民事2016年02月16日 空き家 どうする? 発刊によせて執筆者より 執筆者:澤健二
空き家の数
空き家の問題に関心が高まっています。
総務省統計局の平成25年の住宅・土地統計調査によれば、空き家総数は820万戸あり、空き家のうち別荘等の2次的住宅、賃貸用・売却用の空き家が61.2%を占めるそうです。
これらは一応管理されているとみていいので、放置されている空き家が38.8%、数にして318万戸あるそうです。この中には、危険な空き家(特定空家等)と利活用可能な空き家があります。名古屋市についていえば、約15万戸の空き家があり、うち4万戸は老朽化した空き家だそうなので、空き家の25%以上が「特定空家等」に該当する可能性のある空き家ということになりますね。
なお、空き家の総数は、平成20年の調査から62.8万戸増加しているとのことです。人口は減少傾向になっているにもかかわらず、今も都会では新築マンションが建築され、住宅は増える一方ですので、空き家も増加の一途をたどるのでしょう。
空き家対策特別措置法
空き家対策特別措置法が、平成26年11月に公布され、平成27年5月26日全面施行されました。
これに伴い、各自治体が有していた空き家対策条例の改正も進んでいると思います。名古屋市は空き家対策条例を空き家対策特別措置法に対応するよう改正し、平成27年11月に施行されました。
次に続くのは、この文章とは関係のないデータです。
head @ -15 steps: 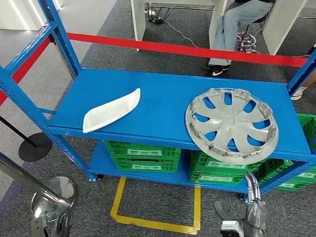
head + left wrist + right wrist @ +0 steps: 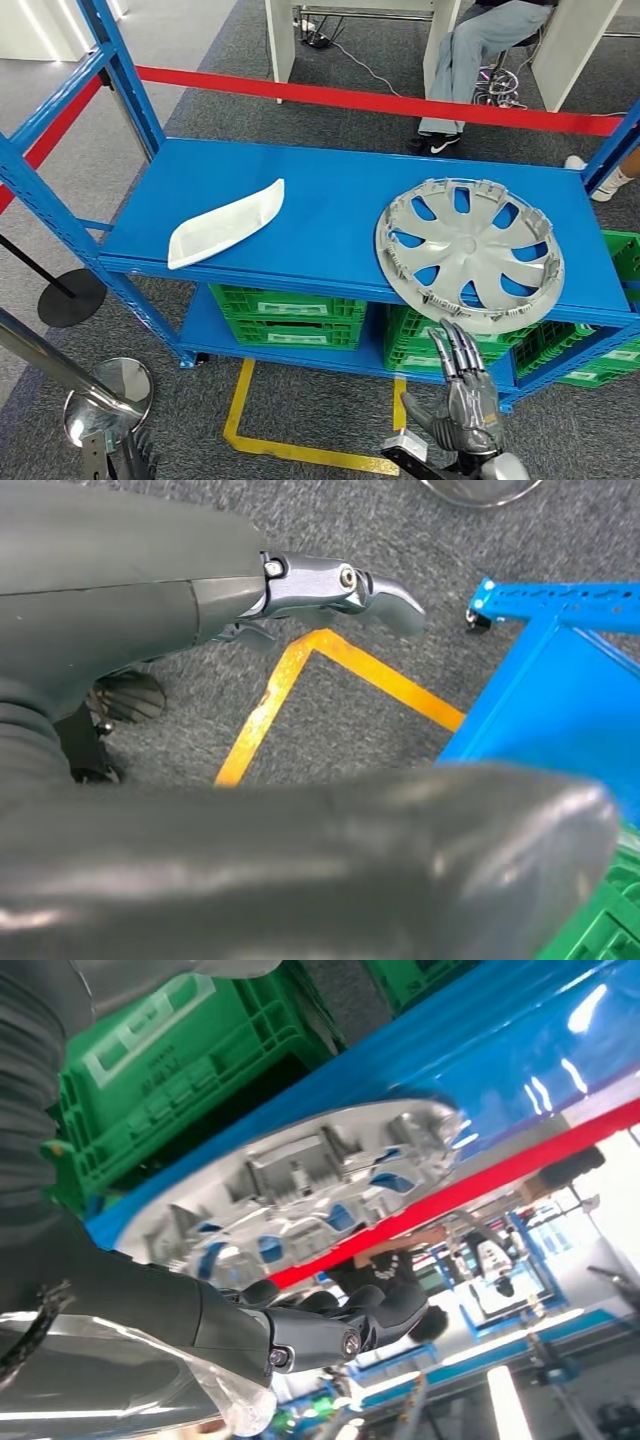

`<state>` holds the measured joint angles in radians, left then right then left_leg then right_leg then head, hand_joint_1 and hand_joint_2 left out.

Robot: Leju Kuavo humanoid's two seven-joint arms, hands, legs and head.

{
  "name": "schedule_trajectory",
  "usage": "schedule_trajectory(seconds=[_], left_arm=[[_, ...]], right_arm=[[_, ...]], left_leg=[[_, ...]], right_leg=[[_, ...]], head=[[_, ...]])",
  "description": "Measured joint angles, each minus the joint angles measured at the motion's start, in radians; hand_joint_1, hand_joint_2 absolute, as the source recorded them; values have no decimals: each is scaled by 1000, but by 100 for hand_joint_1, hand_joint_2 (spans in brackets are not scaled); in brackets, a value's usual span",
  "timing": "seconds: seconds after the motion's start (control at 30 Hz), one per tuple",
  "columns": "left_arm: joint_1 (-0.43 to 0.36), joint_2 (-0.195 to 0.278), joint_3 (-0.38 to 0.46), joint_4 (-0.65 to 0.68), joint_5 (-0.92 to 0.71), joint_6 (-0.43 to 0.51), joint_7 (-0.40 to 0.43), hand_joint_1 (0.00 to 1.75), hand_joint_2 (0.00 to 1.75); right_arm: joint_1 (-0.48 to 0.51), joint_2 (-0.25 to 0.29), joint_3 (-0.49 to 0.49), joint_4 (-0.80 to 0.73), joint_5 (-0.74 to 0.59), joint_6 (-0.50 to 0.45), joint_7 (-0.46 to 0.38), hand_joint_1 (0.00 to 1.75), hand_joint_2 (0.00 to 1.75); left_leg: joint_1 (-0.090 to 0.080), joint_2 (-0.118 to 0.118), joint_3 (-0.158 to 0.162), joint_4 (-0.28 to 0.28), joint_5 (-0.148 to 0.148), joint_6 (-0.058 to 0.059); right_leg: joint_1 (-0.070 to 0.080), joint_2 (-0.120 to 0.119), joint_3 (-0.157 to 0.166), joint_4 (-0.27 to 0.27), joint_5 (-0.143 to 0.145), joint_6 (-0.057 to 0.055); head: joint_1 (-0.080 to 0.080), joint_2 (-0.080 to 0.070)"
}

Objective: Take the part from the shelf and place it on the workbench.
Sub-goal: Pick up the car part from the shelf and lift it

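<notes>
A silver wheel cover lies flat on the right part of the blue shelf, its front rim hanging over the shelf's front edge. A white curved trim part lies on the left part of the shelf. My right hand is raised below and in front of the wheel cover, fingers spread and pointing up at its front rim, holding nothing. The right wrist view looks up at the wheel cover from underneath, past my right hand's fingers. My left hand hangs low at the bottom left, fingers extended over the carpet.
Green crates fill the lower shelf. Blue uprights stand at the shelf's ends. A red barrier tape runs behind. A seated person's legs are beyond it. A chrome stanchion base and yellow floor tape lie near my feet.
My right hand has risen and moved left toward the wheel cover's front rim, its fingers now spread. My left hand shows a little more at the bottom left.
</notes>
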<state>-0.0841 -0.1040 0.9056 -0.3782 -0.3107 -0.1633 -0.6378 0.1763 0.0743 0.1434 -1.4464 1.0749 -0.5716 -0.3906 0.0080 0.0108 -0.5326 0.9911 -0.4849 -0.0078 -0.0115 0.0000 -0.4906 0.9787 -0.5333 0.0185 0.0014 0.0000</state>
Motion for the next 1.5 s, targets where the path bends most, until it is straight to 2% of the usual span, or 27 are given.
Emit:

空き家対策特別措置法は、大雑把にいうと①危険な空き家(特定空家等)を解体する手続を定めるとともに、②空き家に関するデータベースを作り、所有者等に適正管理を促しています。
空き家を壊す
空き家対策特別措置法により、近隣にとって迷惑な空き家の解体が促されると思われます。
また、国土交通省は、従来あまり使われなかった建築基準法10条に基づく是正命令について、平成27年5月に、「既存不適格建築物に係る是正命令制度に関するガイドライン」を定め、保安上・衛生上著しく有害な建物を解体できる判断の基準を明確化しました。空き家に限らず迷惑な建物を解体した過去の事例も紹介しています。
近年、行政手続法や行政不服審査法等の行政法規も改正されましたので、近隣の住民は迷惑な空き家について、行政の不作為等があれば色々使える法整備がなされました。
さらに、特定空家等と認定され、除却等の「勧告」を受けると固定資産税の優遇措置の対象から除外することとされました。従前、利用する見込みのないあばら家でも、住宅用地とみなされると、固定資産税の課税標準額が更地の場合の最大6分の1の額になりましたが、この適用がなくなることになりますので、従前の固定資産税の6倍になってしまいます。所有者の管理・処分を促すことになりそうです。
所有者が空き家の撤去等適正な措置を講ずると、固定資産税の優遇措置の適用除外を数年間猶予する条例を制定する自治体も出始めました。
空き家を利活用する
空き家対策特別措置法では、市町村に対し、空家等対策計画を策定し、固定資産税情報を利用して空家等のデータベースを作り、空家等の適切な管理を促進するため必要な援助を行い、空家等及び空家等の跡地の有効活用のために必要な対策を講ずるよう努めることとされています。空き家所有者に対する相談窓口、助成制度等により、所有者等に適正管理をさせる方向の施策が進むものと思われます。
平成28年度の与党の税制改正大綱には、被相続人が住んでいた住居が死亡により空き家になった場合、種々の要件を設けて、空き家を売却する場合に居住用資産の譲渡の際の3,000万円の控除を適用するという内容が盛り込まれています。
また自治体の中には空き家バンクと銘打ち、空き家情報を提供して、空き家の賃貸や売買につなげる工夫をしたり、都会の人に空き家に住んでもらい過疎対策にもしようという取り組みも進んでいます。
国土交通省は、平成26年3月に「個人住宅の賃貸流通を促進するための指針」等を盛り込んだ最終報告書を公表しました。ここでは、借主が建物の修繕等を自由にできるようにし、その代わり賃料を低額にするような賃貸借の形態(DIY)を提案する等しています。所有者にとっては、他者に貸すに際し初期投資が不要となるメリットがあります。
外国人観光客の増加により、民泊制度を緩和しようとする動きがありますが、宿泊施設やシェアハウスにも空き家の利活用が検討されていくと思います。
種々のツールが用意されてきましたが、空き家は増える一方です。空き家の利活用のためには官だけでなく、官民連携して知恵を絞る時代です。
異業種が連携して空き家対策をきっかけに高齢世帯等を巻き込んでまちづくりに発展するようなこともあっていいと思います。空き家の撤去をきっかけに木造住宅密集地域の再開発などができれば災害対策にもなりますね。